Sono nato nel 1978 in Kazakistan, uno stato transcontinentale tra Europa e Asia, una ex Repubblica dell’Unione Sovietica.
Come e perché hai iniziato a collezionare arte?
Sull’onda di una passione di famiglia. Mio padre è un collezionista di arte antica e io, mentre studiavo Finanza all’università, ho iniziato a interessarmi all’arte. Papà ha sempre comprato quello che gli piaceva, senza seguire una linea precisa. Io vivo a Londra dal 2001 e, da allora, sono stato coinvolto nella comunità artistica. Poi ho incontrato Ilona Orel, la direttrice dell’omonima galleria parigina, che stava facendo un bel lavoro nel far conoscere in Occidente l’arte post-sovietica.

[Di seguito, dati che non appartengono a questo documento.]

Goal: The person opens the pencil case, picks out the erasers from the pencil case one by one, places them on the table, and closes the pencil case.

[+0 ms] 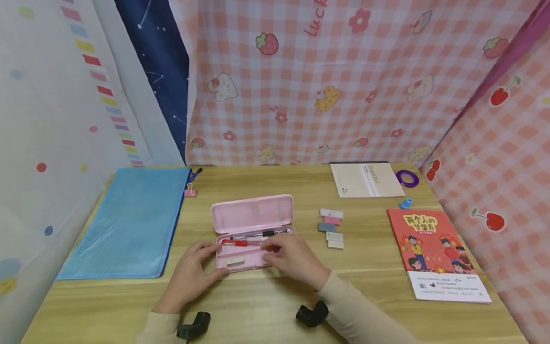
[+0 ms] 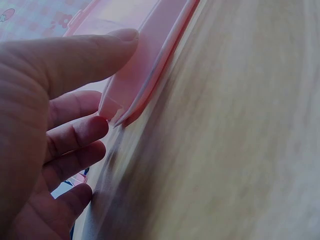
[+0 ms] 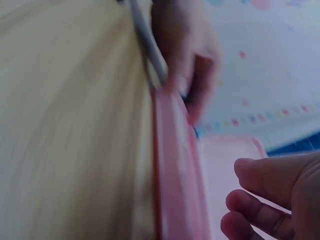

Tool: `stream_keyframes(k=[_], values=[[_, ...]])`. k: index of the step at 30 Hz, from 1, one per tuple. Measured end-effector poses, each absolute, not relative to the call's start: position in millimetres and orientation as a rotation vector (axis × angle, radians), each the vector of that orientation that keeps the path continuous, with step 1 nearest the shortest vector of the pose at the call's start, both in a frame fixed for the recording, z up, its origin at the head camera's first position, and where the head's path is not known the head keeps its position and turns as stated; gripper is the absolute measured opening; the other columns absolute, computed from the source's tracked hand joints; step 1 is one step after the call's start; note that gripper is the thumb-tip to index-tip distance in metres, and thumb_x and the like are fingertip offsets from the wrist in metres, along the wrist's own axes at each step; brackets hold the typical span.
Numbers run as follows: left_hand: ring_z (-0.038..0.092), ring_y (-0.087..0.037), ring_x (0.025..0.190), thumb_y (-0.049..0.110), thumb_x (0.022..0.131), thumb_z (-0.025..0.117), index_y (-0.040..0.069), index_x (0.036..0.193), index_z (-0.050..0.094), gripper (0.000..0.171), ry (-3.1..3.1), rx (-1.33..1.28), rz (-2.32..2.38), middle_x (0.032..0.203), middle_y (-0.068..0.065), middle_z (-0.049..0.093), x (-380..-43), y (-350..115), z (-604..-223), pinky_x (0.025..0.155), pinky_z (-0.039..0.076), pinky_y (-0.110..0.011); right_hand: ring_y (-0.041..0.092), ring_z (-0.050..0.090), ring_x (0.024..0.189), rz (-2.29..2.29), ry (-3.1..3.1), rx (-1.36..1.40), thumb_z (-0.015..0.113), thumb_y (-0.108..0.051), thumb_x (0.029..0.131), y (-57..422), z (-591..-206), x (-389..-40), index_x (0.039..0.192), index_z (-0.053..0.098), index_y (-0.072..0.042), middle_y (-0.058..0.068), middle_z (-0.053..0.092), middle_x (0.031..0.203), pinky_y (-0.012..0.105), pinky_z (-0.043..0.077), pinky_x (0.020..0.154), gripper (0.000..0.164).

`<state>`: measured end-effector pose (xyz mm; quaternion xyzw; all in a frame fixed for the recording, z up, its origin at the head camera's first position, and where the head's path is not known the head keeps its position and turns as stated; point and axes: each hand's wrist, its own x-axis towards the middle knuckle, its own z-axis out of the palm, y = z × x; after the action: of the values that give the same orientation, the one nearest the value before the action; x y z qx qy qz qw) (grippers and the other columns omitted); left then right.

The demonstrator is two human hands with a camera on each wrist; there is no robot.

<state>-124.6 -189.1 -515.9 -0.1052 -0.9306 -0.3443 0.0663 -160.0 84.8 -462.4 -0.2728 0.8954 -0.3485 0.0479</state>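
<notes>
A pink pencil case (image 1: 251, 216) lies with its lid raised toward the back. Inside are a black pen (image 1: 266, 233), a red-capped pen (image 1: 240, 242) and a small whitish eraser (image 1: 235, 261). My left hand (image 1: 193, 270) holds the case's front left corner, thumb along the front and fingers at the left end. In the left wrist view the fingertips meet the end of the tray (image 2: 145, 75). Over the tray's right part is my right hand (image 1: 296, 258), fingers bent beside the red-capped pen's clear end. In the right wrist view its thumb and fingers stand apart, nothing showing between them.
Several erasers (image 1: 326, 227) lie right of the case. Farther right are a red book (image 1: 434, 243), a blue bottle-shaped item (image 1: 406, 204), a beige notebook (image 1: 352, 181) and a purple ring (image 1: 407, 178). At left lie a blue folder (image 1: 129, 224) and a pink binder clip (image 1: 190, 193).
</notes>
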Motion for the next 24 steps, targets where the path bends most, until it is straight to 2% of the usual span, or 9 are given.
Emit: stream_keyframes(k=[4,9,19,24], values=[[0.054,-0.026,0.112,0.035,0.07,0.086,0.005,0.12,0.066,0.061,-2.799,-0.333,-1.046,0.117,-0.004,0.058,-125,-189,-516,0.097,0.044,-0.048,0.005,0.058,0.079,-0.887,2.741,-0.953,0.07,-0.021,0.087,48,-472,-165,0.101,0.075,-0.017,-0.009,0.068,0.089,0.022,0.048,0.072,0.016],[0.054,-0.025,0.112,0.032,0.07,0.087,0.005,0.12,0.066,0.06,-2.795,-0.328,-1.058,0.118,-0.005,0.058,-125,-190,-515,0.097,0.045,-0.048,0.004,0.062,0.084,-0.735,2.767,-1.013,0.07,-0.019,0.087,27,-478,-168,0.103,0.076,-0.019,-0.01,0.071,0.094,0.023,0.05,0.076,0.018],[0.054,-0.029,0.113,0.031,0.07,0.087,0.004,0.12,0.067,0.06,-2.804,-0.301,-1.055,0.119,-0.008,0.058,-125,-188,-511,0.097,0.045,-0.05,0.004,0.065,0.088,-0.603,2.771,-1.181,0.072,-0.025,0.087,24,-477,-172,0.101,0.077,-0.023,-0.012,0.071,0.096,0.022,0.05,0.08,0.014],[0.054,-0.029,0.113,0.031,0.07,0.087,0.004,0.119,0.067,0.06,-2.801,-0.314,-1.048,0.119,-0.009,0.059,-125,-187,-513,0.097,0.045,-0.05,0.004,0.065,0.087,-0.584,2.778,-1.179,0.071,-0.026,0.088,25,-479,-171,0.1,0.077,-0.023,-0.012,0.071,0.094,0.022,0.051,0.08,0.014]])
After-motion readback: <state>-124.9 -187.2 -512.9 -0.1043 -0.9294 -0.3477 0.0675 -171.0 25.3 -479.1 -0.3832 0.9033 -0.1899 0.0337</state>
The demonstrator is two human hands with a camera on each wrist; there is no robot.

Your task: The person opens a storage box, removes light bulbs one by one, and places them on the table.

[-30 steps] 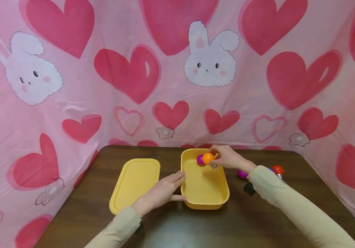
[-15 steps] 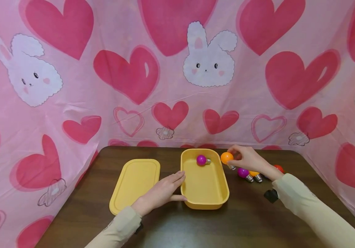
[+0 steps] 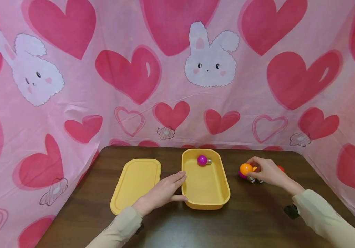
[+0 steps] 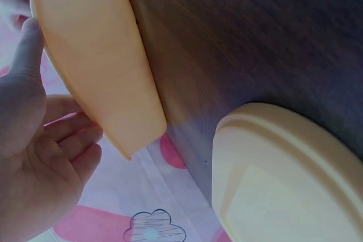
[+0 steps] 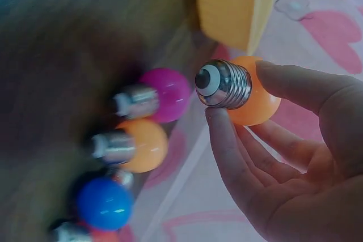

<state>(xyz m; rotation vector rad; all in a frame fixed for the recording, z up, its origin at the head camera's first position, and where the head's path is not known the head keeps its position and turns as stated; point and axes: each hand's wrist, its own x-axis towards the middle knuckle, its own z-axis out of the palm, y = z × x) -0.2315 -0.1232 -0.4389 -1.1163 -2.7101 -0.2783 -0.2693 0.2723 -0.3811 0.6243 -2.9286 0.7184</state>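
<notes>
My right hand [image 3: 267, 170] pinches an orange light bulb [image 3: 246, 169] between thumb and fingertips, its metal screw base pointing toward the right wrist camera. In the head view it overlaps a group of loose bulbs. Among these, the right wrist view shows a purple bulb [image 5: 170, 94], another orange bulb [image 5: 148, 145] and a blue bulb [image 5: 105, 203]. My left hand [image 3: 162, 189] rests against the left side of a yellow box [image 3: 205, 187], fingers extended at the rim and thumb near the front corner. A purple bulb [image 3: 202, 160] lies inside, near the back.
A flat yellow lid [image 3: 137, 184] lies on the dark wooden table [image 3: 177, 227], left of the box and close to my left forearm. Part of a red bulb [image 3: 281, 168] shows behind my right hand. A pink heart-and-rabbit cloth [image 3: 171, 79] hangs behind the table.
My right hand has carried the orange bulb from above the box rightward to the loose bulbs. The purple bulb in the box and my left hand have stayed put.
</notes>
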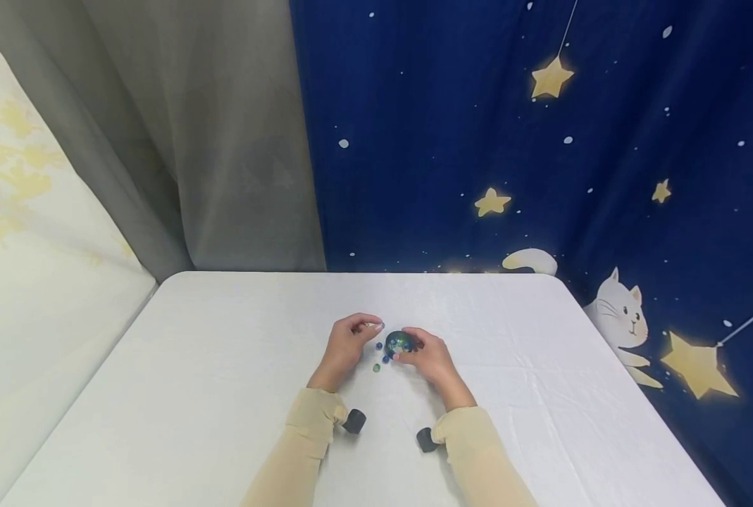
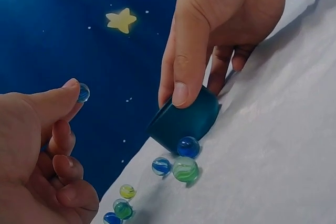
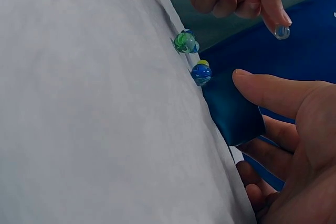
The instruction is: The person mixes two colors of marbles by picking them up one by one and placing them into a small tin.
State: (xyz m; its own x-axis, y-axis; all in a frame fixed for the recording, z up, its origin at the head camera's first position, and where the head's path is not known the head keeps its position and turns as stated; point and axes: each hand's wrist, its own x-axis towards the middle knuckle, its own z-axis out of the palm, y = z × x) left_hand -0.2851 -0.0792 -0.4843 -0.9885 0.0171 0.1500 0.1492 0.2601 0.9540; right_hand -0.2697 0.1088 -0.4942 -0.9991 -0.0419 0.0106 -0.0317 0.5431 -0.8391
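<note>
The right hand (image 1: 433, 358) grips the teal cup (image 2: 190, 121), seemingly to steady it; near the cup, the left hand (image 1: 346, 343) pinches one clear marble (image 2: 84, 93); loose marbles (image 2: 186, 170) lie beside it.

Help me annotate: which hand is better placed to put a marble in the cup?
Probably the left hand: it pinches a marble near the teal cup, which the right hand holds.
</note>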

Così hai conosciuto Andrei Molodkin?
Esattamente. Mi innamorai subito delle opere di questo artista. Nel 2009 fondai la sede londinese di Orel Art in Howick Place. La mostra d’inaugurazione, Liquid Modernity, aperta in aprile, fu la prima personale di Molodkin sul suolo britannico. E lui, in quello stesso anno, avrebbe rappresentato la Russia alla 53. Biennale di Venezia. In quel momento pensai davvero a “sperimentare” con l’arte, l’underground, gli artisti russi…
E poi come si sviluppò la tua partecipazione attiva al sistema dell’arte?
In un paio di anni compresi che il mio interesse era rivolto agli artisti che operano in un contesto sociopolitico, come Kendell Geers, Marina Abramovic, David Birkin, Santiago Sierra, Ai Weiwei, oltre naturalmente ad Andrei Molodkin. Decisi allora di fondare a Londra un’organizzazione non profit, a/political, che supporta e promuove gli artisti che lavorano in questo settore.
Già il nome scelto, a/political, è particolarmente simbolico.
Sì, perché scritto così, con lo slash che separa la “a” dall’altra parola, ha un doppio significato: indica una dualità, quella stessa che si ritrova nell’utopia e nella distopia. Ci si sente nella politica (a political) ma, allo stesso tempo, non direttamente coinvolti (apolitical).
Qual è il programma di a/political?
Non abbiamo agende particolari, ma lavoriamo contemporaneamente con molti artisti – di recente, ad esempio, Peter Kennard –, che scelgo insieme ai progetti pilota da seguire, come la Société Réaliste, un collettivo franco-ungherese con base a Parigi.
La tua collezione rispecchia quest’ottica?
Indubbiamente. Io cerco artisti che – non necessariamente attivisti – abbiano qualcosa da dire, come quelli che prendono parte all’iniziativa Artraker: Awarding Creativity in Art & Conflict,che premia chi s’impegna e risponde alla guerra per mezzo dell’arte. La collezione di circa 200 opere, che nel frattempo ho costruito, parte dagli inizi del XX secolo, dalle foto di Alexander Rodchenko. Mi piace movimentare le opere attraverso la partecipazione a mostre significative, in corso anche in questi giorni, in giro per il mondo.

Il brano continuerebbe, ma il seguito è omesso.